Task to carry out
The whole of the data is to be returned without a single change.

################

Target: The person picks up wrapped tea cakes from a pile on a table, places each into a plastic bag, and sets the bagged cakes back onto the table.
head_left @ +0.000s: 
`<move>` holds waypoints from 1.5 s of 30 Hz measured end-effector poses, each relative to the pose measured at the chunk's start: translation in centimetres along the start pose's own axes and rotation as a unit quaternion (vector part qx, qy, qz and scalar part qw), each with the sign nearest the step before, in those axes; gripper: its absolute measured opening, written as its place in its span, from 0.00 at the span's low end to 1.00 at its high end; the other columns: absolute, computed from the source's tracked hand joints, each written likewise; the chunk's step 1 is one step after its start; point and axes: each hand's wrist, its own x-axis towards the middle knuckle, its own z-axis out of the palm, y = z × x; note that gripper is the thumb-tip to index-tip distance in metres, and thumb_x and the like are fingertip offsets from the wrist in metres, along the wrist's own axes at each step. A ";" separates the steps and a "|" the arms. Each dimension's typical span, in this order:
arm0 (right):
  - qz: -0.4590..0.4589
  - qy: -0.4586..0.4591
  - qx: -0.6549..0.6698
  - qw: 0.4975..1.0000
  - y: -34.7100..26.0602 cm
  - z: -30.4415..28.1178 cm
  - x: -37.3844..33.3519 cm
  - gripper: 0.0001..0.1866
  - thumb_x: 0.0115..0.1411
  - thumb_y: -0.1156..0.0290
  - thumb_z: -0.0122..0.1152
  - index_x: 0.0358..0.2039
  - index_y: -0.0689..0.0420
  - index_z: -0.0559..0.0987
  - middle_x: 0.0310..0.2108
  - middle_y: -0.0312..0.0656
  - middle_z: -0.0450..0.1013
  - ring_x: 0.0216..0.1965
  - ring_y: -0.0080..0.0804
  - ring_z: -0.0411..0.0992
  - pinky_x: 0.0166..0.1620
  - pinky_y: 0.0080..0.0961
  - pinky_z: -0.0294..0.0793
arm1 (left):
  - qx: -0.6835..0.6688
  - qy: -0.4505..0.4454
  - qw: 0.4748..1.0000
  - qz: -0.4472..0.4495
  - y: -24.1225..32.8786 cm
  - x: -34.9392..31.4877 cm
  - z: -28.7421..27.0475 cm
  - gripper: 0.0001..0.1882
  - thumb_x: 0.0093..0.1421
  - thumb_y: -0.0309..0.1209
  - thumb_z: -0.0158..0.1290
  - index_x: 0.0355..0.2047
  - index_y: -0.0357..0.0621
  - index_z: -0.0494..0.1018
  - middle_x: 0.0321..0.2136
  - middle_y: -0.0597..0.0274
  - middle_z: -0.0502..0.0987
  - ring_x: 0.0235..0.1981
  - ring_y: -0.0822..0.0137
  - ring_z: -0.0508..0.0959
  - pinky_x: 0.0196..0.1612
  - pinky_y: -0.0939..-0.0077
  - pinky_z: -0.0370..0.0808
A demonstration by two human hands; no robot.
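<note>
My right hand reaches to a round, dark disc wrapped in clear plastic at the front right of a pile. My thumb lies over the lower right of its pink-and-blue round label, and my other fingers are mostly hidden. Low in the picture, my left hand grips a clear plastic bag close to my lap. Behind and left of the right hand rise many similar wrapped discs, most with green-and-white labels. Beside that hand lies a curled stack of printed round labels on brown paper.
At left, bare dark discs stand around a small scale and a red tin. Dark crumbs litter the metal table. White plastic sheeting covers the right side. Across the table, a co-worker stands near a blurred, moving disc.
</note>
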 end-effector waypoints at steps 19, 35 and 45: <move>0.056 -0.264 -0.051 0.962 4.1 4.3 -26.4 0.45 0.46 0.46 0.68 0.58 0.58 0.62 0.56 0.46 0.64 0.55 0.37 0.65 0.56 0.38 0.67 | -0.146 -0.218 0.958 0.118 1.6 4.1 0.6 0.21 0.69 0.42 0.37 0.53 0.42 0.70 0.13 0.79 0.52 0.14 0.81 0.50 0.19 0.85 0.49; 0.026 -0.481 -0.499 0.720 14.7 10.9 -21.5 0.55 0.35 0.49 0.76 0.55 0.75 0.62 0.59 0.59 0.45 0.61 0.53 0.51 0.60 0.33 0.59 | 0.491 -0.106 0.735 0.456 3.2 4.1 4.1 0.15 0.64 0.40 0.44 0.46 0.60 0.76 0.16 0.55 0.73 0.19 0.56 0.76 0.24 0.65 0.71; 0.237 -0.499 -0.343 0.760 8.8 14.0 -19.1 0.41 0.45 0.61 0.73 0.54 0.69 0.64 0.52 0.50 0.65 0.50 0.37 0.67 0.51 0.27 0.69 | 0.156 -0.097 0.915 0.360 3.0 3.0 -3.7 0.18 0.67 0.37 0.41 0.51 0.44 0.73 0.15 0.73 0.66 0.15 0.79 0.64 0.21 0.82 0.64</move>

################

Final answer
Target: The person picks up wrapped tea cakes from a pile on a table, places each into a plastic bag, and sets the bagged cakes back onto the table.
head_left @ +0.000s: 
`<move>` holds waypoints from 1.5 s of 30 Hz measured end-effector poses, each relative to the pose measured at the chunk's start: translation in centimetres along the start pose's own axes and rotation as a unit quaternion (vector part qx, qy, qz and scalar part qw), each with the sign nearest the step before, in those axes; gripper: its absolute measured opening, written as its place in its span, from 0.00 at the span's low end to 1.00 at its high end; the other columns: absolute, computed from the source's tracked hand joints, each written likewise; the chunk's step 1 is one step after its start; point and axes: each hand's wrist, its own x-axis towards the middle knuckle, its own z-axis out of the palm, y = z × x; note that gripper is the thumb-tip to index-tip distance in metres, and thumb_x and the like are fingertip offsets from the wrist in metres, along the wrist's own axes at each step. A ";" separates the steps and a "|" the arms. Each dimension's typical span, in this order:
arm0 (right):
  - qz: -0.4590..0.4589
  - qy: -0.4586..0.4591
  - qx: -0.6549..0.6698
  - qw: 0.4975..1.0000
  - y: -34.7100..26.0602 cm
  - z: -30.4415..28.1178 cm
  - x: -37.3844..33.3519 cm
  - gripper: 0.0001..0.1866
  - thumb_x: 0.0115..0.1411
  - thumb_y: -0.1156..0.0290
  - thumb_z: -0.0122..0.1152
  - index_x: 0.0358..0.2039
  - index_y: -0.0689..0.0420
  - index_z: -0.0559..0.0987
  - middle_x: 0.0310..0.2108
  - middle_y: -0.0312..0.0656
  - middle_z: -0.0450..0.1013
  - ring_x: 0.0216..0.1965
  - ring_y: -0.0080..0.0804
  - ring_z: -0.0411..0.0992
  - pinky_x: 0.0166..0.1620
  - pinky_y: 0.0080..0.0961
  - pinky_z: -0.0294..0.0793
arm1 (left):
  - qx: -0.6835..0.6688
  - qy: -0.4505..0.4454
  - qw: 0.4748..1.0000
  - qz: -0.4472..0.4495
  - y: -24.1225..32.8786 cm
  - x: -34.9392..31.4877 cm
  - z: -28.7421..27.0475 cm
  - gripper: 0.0001..0.1882
  - thumb_x: 0.0093..0.1421
  - thumb_y: -0.0309..0.1209
  - thumb_z: -0.0158..0.1290
  - index_x: 0.0355..0.2047
  - index_y: -0.0357..0.0621
  - index_z: -0.0494..0.1018
  - middle_x: 0.0321..0.2136
  - middle_y: -0.0597..0.0274
  - middle_z: -0.0502..0.0987
  - ring_x: 0.0235..0.1981
  - ring_y: -0.0822..0.0137
  - ring_z: -0.0508..0.0959
  - pinky_x: 0.0196..0.1612
  - pinky_y: -0.0939..-0.0077
  - pinky_z: -0.0370..0.0808
A demonstration by two human hands; no robot.
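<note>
My right hand reaches to a round, dark disc wrapped in clear plastic at the front right of a pile. My thumb lies over the lower right of its pink-and-blue round label, and my other fingers are mostly hidden. Low in the picture, my left hand grips a clear plastic bag close to my lap. Behind and left of the right hand rise many similar wrapped discs, most with green-and-white labels. Beside that hand lies a curled stack of printed round labels on brown paper.
At left, bare dark discs stand around a small scale and a red tin. Dark crumbs litter the metal table. White plastic sheeting covers the right side. Across the table, a co-worker stands near a blurred, moving disc.
</note>
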 end-effector waypoints at steps 19, 35 and 45: <move>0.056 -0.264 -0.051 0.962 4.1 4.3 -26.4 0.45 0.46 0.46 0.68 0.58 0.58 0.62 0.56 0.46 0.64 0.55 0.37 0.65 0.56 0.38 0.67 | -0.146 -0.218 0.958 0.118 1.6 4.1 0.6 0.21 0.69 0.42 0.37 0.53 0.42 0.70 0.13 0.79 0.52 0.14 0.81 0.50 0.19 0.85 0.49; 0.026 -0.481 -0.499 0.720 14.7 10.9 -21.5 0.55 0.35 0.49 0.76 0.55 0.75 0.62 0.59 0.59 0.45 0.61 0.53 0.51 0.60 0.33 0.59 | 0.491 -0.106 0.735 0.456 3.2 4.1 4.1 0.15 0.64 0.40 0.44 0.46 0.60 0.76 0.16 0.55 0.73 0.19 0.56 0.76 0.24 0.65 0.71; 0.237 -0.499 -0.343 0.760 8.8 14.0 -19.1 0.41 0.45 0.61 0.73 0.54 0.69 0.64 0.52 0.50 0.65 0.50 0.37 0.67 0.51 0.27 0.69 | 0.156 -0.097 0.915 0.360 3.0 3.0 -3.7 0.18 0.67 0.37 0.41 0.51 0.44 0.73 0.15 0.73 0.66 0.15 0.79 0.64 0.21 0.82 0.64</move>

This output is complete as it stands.